Assignment:
Where in the data below does the word "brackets" appear? Copy each line that holds it.

Provided data:
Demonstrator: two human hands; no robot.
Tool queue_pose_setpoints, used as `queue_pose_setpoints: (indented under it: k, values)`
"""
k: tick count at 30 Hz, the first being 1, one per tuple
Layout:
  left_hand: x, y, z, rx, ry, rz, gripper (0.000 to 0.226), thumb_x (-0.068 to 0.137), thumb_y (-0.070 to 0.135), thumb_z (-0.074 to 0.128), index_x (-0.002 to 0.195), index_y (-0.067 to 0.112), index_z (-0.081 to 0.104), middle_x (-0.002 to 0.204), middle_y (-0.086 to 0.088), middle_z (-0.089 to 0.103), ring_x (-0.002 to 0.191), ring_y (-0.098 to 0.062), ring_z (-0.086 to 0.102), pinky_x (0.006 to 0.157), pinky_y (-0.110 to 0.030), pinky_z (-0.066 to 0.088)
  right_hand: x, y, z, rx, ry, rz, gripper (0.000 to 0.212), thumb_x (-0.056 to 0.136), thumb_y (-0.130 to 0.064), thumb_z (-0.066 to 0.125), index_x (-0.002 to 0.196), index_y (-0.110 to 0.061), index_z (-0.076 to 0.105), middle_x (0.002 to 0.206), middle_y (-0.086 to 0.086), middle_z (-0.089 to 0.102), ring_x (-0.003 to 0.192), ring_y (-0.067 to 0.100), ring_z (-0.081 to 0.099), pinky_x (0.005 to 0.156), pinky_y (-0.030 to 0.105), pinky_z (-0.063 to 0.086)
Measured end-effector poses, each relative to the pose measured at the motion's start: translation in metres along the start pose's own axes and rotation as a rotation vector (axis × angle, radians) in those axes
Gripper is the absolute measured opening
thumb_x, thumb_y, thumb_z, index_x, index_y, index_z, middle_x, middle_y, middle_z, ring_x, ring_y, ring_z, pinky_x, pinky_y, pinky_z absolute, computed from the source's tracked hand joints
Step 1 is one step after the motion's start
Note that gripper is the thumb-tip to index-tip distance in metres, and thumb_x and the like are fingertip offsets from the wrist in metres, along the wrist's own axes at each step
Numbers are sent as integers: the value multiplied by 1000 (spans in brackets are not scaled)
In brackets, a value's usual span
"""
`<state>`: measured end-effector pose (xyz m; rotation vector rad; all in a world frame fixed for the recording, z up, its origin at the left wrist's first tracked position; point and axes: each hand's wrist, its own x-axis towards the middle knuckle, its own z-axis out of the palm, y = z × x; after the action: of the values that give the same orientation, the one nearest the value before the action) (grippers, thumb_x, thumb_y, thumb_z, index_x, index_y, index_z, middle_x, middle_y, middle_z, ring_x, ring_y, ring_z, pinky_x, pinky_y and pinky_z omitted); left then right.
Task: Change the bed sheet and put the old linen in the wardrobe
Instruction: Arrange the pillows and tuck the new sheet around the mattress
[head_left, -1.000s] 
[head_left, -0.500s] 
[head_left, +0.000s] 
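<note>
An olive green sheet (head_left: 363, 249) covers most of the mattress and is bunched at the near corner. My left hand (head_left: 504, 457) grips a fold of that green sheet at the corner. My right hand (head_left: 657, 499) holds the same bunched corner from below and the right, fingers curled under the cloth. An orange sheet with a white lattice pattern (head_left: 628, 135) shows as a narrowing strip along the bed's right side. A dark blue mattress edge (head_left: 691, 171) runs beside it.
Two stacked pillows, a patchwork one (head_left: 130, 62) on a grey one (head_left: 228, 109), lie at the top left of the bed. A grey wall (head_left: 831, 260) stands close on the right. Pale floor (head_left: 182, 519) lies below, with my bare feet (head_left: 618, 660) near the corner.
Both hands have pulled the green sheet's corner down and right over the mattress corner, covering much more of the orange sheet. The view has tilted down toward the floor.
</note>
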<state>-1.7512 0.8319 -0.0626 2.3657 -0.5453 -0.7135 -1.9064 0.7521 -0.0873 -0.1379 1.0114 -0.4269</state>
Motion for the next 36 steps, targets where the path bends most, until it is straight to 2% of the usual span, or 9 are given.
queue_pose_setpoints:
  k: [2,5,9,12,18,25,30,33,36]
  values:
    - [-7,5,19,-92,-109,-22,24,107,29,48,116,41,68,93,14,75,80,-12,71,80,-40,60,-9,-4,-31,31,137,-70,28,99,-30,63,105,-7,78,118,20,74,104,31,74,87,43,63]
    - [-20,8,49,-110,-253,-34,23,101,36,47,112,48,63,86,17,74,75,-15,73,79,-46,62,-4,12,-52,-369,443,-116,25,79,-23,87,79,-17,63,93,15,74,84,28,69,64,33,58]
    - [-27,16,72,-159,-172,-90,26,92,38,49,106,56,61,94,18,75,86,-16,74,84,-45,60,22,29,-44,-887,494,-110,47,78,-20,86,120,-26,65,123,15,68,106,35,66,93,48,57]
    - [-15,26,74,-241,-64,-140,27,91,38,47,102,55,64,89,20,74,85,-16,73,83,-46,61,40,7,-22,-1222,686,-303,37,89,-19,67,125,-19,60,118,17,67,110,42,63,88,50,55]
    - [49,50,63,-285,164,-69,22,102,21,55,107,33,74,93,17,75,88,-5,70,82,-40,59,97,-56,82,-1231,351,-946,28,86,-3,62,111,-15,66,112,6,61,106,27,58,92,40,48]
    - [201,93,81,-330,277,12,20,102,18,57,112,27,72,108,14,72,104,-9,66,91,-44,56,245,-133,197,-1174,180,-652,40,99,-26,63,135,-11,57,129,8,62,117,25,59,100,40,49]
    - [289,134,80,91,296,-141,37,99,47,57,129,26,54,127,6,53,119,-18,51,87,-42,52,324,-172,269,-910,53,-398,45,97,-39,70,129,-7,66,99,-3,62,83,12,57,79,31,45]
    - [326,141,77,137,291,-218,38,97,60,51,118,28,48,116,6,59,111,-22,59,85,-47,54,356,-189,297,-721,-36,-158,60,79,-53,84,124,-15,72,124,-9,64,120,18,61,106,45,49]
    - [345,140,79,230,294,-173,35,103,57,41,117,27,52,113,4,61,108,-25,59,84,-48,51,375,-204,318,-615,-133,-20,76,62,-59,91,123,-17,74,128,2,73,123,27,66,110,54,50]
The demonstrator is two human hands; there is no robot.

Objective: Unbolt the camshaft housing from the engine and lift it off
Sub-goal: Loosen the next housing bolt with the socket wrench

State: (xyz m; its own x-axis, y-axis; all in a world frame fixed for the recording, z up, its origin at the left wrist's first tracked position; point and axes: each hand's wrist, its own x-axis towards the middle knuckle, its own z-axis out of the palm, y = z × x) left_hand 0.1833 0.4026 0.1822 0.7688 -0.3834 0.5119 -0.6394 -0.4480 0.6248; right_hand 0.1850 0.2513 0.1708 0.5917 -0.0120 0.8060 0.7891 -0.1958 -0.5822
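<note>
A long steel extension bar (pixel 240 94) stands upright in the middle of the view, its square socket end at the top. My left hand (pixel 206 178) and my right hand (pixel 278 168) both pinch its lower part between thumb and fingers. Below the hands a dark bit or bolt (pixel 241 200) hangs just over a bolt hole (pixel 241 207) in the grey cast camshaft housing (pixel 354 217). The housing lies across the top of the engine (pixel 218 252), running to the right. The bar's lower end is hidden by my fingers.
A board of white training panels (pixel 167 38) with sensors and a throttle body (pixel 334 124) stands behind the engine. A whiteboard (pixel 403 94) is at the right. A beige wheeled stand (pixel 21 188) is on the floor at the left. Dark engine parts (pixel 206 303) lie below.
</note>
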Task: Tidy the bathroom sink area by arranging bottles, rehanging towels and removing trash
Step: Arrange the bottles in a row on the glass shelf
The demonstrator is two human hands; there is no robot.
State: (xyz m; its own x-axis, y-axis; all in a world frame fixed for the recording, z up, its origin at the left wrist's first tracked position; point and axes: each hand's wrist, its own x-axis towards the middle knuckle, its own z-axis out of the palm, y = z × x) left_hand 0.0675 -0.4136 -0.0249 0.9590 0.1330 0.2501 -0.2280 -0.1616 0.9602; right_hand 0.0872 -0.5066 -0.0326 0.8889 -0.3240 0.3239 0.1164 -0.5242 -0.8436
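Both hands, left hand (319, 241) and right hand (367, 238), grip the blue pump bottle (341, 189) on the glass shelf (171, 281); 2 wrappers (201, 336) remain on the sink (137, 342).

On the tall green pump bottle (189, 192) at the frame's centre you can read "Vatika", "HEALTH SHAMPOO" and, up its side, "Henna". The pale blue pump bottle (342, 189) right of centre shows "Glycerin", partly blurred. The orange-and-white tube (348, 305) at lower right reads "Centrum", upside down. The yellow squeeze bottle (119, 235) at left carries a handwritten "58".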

Expected output:
Numbers are sent as integers: the value multiplied by 1000 (spans in brackets are not scaled)
In brackets, a value's usual span

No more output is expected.